◆ What to work on:
An exact transcription is needed of the lines below from the one with "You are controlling" through the one with "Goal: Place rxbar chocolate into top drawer", with no other lines and no pictures.

◆ Source data:
Content starts

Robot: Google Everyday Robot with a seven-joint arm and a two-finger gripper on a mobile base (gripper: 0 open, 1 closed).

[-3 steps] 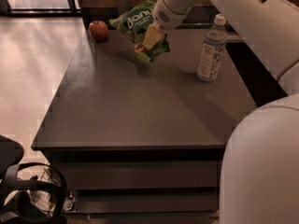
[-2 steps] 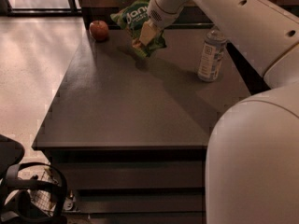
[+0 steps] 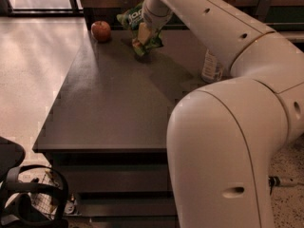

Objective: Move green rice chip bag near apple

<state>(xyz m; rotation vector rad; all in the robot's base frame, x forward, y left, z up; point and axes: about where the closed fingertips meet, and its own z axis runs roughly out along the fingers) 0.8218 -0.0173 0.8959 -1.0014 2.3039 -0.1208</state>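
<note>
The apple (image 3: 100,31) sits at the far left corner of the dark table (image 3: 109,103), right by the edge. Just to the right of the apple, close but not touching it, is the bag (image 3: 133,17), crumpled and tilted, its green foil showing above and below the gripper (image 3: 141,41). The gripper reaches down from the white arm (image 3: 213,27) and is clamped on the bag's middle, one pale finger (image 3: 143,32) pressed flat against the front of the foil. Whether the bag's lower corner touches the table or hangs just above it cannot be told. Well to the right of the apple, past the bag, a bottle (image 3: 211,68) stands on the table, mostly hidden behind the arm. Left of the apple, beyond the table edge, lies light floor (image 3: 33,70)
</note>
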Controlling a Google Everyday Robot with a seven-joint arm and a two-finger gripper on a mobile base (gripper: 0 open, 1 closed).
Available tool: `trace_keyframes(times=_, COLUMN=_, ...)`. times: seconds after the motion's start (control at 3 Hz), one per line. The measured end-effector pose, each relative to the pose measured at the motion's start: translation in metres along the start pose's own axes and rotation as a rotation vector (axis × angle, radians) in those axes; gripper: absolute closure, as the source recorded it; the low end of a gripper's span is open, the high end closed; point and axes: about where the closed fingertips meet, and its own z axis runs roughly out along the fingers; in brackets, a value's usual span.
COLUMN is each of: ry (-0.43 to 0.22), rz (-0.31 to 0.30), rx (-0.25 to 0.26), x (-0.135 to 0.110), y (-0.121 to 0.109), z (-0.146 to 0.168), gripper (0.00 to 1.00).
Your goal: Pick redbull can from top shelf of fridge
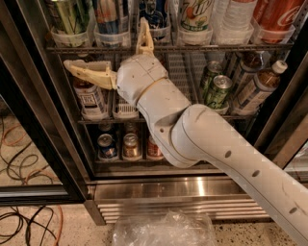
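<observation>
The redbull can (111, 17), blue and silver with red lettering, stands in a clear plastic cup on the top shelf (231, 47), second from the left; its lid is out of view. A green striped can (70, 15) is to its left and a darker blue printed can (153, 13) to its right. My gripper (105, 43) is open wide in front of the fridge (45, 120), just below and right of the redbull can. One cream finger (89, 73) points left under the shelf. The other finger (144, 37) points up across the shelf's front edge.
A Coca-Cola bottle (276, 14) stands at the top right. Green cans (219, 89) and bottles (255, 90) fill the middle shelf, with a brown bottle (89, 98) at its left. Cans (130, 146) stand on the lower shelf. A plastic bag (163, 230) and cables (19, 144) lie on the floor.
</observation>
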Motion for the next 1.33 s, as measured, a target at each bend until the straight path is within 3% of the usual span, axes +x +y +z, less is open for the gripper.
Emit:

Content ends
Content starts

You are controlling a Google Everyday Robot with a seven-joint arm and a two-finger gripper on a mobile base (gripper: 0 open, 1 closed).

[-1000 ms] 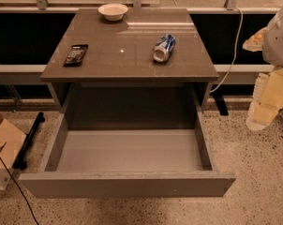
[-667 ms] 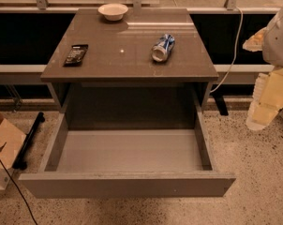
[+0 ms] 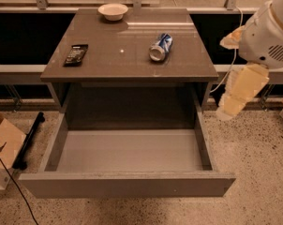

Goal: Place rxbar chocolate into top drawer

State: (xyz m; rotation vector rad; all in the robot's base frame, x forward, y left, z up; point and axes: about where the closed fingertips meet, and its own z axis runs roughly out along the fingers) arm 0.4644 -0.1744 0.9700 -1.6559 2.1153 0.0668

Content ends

◆ Written solution:
You are controlling a Google Everyday Robot with a seven-joint arm and a two-finger gripper on a mobile base (gripper: 0 open, 1 closed).

[-1000 ms] 
[-667 ms] 
[+0 ms] 

Goal: Place rxbar chocolate into top drawer

That finishes the output.